What you are asked to do
Could you print exactly the lines of the listing below, starting at the line that has "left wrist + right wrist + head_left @" and ending at the line that has "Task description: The", and only those lines?

Data excerpts
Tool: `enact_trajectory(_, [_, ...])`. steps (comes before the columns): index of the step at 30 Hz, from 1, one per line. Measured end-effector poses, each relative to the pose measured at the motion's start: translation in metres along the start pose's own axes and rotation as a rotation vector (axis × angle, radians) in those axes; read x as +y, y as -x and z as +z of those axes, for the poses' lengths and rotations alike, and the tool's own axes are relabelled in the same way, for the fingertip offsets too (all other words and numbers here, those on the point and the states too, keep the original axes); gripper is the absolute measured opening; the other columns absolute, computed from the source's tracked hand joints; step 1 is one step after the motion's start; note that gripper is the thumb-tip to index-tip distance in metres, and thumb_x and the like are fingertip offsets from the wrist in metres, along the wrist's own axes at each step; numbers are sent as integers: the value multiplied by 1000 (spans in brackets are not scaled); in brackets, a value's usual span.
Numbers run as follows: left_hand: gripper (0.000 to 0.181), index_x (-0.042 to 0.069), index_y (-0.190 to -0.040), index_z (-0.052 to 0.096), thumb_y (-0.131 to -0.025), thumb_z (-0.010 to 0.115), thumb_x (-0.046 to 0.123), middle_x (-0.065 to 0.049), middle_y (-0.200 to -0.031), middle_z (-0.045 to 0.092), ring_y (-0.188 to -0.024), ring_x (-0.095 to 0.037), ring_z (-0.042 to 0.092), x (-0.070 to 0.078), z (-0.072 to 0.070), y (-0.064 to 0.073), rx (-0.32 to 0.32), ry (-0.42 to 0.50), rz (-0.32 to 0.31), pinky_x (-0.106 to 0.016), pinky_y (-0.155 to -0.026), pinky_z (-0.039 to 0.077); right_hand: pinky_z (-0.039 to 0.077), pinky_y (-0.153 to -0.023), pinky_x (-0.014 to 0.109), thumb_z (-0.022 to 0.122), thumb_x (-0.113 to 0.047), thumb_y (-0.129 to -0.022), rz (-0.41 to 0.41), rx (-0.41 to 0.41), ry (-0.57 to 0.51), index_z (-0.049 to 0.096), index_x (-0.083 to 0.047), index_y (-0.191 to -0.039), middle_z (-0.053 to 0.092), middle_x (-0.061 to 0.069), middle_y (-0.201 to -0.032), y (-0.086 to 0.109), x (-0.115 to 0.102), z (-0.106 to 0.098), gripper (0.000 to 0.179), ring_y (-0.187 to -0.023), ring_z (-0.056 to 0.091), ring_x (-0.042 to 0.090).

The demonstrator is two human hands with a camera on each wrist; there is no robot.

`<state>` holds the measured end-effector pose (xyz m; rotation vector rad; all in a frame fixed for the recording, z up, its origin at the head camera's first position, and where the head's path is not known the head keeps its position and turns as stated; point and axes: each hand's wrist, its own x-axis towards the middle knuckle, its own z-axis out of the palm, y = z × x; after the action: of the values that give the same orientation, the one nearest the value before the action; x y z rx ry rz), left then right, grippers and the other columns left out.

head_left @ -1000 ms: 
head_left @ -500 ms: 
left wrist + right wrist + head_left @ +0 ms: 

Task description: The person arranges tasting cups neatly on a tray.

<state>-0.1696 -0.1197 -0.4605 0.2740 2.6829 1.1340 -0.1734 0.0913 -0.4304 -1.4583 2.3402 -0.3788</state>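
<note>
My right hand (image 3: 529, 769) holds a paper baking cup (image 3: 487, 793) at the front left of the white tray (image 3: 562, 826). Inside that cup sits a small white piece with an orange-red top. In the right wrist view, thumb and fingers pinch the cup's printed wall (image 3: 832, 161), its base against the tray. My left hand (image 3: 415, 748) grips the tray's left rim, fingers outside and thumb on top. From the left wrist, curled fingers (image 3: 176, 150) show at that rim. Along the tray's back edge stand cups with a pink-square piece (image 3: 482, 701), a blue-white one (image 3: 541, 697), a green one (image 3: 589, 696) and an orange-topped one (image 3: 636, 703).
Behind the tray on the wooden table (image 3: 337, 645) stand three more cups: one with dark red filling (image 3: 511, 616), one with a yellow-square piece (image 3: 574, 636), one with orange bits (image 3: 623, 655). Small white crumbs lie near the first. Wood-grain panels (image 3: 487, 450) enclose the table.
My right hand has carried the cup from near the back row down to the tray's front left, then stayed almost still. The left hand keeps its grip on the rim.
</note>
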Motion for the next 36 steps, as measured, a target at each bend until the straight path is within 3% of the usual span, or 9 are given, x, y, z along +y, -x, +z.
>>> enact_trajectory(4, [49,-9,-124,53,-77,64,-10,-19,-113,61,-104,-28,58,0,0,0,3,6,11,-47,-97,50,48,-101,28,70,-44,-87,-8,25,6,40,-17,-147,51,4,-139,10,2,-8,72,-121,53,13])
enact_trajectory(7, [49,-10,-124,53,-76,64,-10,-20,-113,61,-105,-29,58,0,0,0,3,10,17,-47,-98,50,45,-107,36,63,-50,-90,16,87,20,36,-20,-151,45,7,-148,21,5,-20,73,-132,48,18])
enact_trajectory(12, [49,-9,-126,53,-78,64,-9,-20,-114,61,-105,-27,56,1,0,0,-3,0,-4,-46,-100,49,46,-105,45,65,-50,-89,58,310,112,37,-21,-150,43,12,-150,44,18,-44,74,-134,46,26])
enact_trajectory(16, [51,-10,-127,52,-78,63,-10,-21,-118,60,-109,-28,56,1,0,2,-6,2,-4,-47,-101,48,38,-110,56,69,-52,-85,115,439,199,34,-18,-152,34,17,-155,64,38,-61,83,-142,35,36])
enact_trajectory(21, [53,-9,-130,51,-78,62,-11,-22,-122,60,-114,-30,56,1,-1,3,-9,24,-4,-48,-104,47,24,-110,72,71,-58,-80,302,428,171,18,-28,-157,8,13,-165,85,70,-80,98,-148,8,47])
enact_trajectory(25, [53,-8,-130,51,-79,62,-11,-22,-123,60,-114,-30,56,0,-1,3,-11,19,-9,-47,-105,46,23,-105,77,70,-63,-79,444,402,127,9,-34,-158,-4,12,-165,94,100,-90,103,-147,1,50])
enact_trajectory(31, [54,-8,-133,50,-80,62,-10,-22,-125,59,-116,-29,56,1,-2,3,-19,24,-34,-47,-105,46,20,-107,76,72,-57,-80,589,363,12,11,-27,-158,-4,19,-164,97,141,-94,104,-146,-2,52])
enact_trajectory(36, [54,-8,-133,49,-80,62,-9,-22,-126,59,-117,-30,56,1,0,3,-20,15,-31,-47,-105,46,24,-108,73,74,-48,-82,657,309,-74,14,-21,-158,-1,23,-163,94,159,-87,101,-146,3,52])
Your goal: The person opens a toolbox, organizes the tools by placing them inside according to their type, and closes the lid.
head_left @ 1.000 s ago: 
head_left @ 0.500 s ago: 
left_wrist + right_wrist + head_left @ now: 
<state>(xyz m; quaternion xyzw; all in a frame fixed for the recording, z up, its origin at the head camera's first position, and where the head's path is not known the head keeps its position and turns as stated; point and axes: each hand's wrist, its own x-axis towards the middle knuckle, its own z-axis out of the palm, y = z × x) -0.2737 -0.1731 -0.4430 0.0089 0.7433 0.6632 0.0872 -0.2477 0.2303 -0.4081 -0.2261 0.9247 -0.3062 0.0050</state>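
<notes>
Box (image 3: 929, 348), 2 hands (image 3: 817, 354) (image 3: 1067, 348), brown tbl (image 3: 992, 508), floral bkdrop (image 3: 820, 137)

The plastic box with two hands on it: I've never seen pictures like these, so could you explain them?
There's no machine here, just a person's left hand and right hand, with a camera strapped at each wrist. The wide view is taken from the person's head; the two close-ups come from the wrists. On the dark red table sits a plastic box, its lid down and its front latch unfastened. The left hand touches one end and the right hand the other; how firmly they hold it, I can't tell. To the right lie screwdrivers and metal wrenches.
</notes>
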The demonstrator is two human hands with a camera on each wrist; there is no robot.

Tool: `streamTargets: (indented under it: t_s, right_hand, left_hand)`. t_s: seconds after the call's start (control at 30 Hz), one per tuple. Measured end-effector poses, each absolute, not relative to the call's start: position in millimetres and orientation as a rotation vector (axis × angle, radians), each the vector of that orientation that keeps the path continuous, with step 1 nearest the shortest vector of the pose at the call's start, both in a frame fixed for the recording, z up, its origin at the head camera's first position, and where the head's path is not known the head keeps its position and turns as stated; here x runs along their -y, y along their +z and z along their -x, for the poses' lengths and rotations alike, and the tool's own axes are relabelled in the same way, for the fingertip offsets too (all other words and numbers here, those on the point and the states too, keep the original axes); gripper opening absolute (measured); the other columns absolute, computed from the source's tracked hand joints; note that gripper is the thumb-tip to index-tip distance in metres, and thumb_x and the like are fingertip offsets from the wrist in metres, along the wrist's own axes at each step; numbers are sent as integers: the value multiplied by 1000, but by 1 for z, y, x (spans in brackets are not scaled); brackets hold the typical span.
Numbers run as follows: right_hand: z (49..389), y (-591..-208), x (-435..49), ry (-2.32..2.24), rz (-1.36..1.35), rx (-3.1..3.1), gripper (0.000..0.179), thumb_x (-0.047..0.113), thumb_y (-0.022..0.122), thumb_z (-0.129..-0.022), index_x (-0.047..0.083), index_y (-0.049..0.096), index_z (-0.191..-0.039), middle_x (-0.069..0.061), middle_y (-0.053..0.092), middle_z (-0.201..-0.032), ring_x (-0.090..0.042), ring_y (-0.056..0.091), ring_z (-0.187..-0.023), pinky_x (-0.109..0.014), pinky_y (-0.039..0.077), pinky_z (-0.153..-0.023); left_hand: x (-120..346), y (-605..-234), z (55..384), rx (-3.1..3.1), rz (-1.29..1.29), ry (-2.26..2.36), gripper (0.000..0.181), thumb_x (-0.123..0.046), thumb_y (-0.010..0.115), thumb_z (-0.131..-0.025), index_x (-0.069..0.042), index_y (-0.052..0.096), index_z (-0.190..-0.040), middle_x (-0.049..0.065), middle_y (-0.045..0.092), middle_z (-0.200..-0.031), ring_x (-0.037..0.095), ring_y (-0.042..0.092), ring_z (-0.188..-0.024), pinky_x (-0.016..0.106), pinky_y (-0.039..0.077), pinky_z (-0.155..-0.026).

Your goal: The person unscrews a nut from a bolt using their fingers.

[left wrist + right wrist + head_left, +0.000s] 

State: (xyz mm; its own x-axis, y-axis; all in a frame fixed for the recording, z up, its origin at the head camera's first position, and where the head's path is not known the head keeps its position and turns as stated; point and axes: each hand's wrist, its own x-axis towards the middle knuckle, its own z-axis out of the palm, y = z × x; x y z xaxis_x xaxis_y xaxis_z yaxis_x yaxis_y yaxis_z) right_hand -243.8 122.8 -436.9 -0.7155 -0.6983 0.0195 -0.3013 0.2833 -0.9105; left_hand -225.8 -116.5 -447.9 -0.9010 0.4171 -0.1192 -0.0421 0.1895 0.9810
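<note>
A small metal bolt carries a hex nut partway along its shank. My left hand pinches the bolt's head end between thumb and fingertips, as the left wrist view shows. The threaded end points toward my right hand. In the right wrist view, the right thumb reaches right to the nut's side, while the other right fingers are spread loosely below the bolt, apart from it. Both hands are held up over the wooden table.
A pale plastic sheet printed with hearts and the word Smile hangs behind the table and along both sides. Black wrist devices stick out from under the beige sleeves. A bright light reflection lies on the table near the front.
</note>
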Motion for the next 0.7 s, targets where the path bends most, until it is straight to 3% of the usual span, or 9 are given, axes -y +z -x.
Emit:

Expected output
left wrist + right wrist + head_left @ +0 ms: 

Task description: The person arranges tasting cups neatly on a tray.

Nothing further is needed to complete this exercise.